*ASSIGNMENT:* Would you repeat the listing below verbatim and drop the images?

....

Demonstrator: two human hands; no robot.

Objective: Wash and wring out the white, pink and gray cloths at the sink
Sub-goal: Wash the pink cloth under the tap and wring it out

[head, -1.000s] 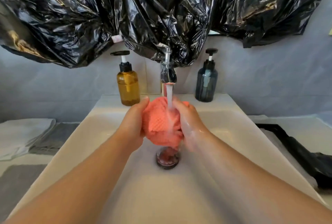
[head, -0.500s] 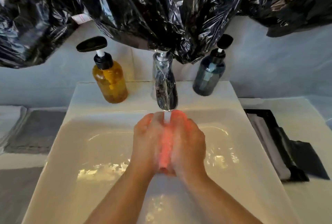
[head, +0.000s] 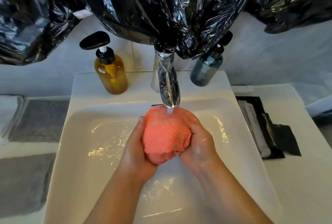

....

*EXERCISE RESULT:*
Demonstrator: two human hands; no robot.

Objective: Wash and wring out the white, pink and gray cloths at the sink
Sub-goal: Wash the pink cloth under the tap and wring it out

[head, -1.000s] 
[head, -0.500s] 
[head, +0.000s] 

This exercise has been fully answered.